The scenario is familiar: a designer comes up with an idea for a product — a consumer device, part of a military system, a vehicle, etc. After some refinement, the next step is the detailed design and creation of a prototype. Engineers then generate CAD models for all the parts of the new product and start looking for someone to make them. And that’s where trouble can start. How do they choose a production company to make the new parts, and how do they work with that company?
One approach, says Scott Garron, Technical Sales Engineer at Protolabs, is to go to a broker that farms out each part to one or more manufacturing houses. This method works, he says, except that it makes no provision for the design engineer to work with the people who actually cut the metal. If there’s a problem, everything has to begin again —adding to the overall lead time and cost to manufacture.. And if there’s a problem in doing the machining, who will take the responsibility? And what happens to the schedule?
A better approach, Garron says, is to bypass the jobber and go directly to the contract manufacturer. If there’s a problem with the design, he explains, an application engineer from that company will get with the designer and work things out. And if brought in early enough, the application engineer can provide feedback that will help the designer avoid pitfalls that will add additional and unnecessary time and expense.
Younger engineers, he points out, may not have much experience in manufacturing processes, and may design a part that will be difficult to produce. Those of us of a certain age may remember that Toyota was known for requiring new engineers to work in production for a year before beginning their design work — solely to educate them on how things are made and what’s necessary for them to be manufacturable.
“You bring a smart young engineer,” Garron says, ”but unless you let him see what he’s actually doing out on a practical application, in a machine, understands how the tooling works, understands the different grades of metal and how they move,” he’s likely to create less-than-optimal designs. The cure? “There’s so much that goes into it,” he explains, that “even a few months of just sitting at a machine and listening to a machinist would help him understand what they’re doing.”

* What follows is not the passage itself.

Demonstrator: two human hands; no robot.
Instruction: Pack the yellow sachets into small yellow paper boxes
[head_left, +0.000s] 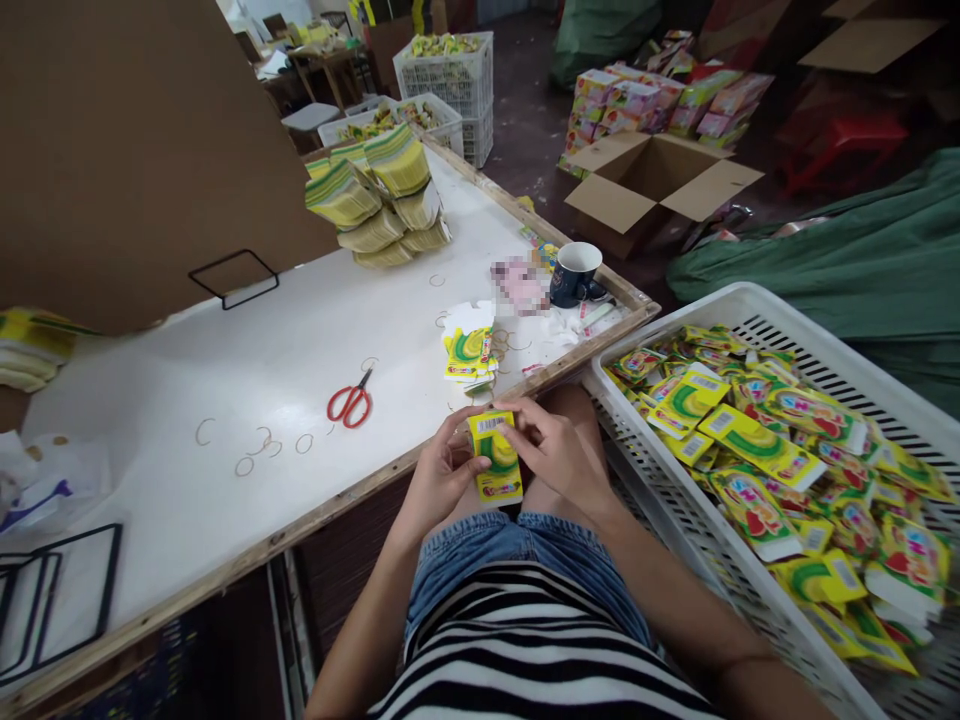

A common error, Garron says, is to design something overly complicated. “Get some feedback on what those actual parts look like,” he advises. “Perhaps six out of ten times they could be simplified, and when you simplify a part, and you understand it better, you can machine it faster and cheaper.”
Another is to misunderstand — or ignore — details such as wall heights and feature sizes, the need to provide relief in corner pockets, or the choice of materials (does it have to be 17-4 PH stainless or would 316L or 304 work?).
Ultimately, in all these cases and more, talking to an application engineer before finalizing the model can save a great deal of time and cost in manufacture. As Garron puts it, “Just because you can think it doesn’t mean you can manufacture it.”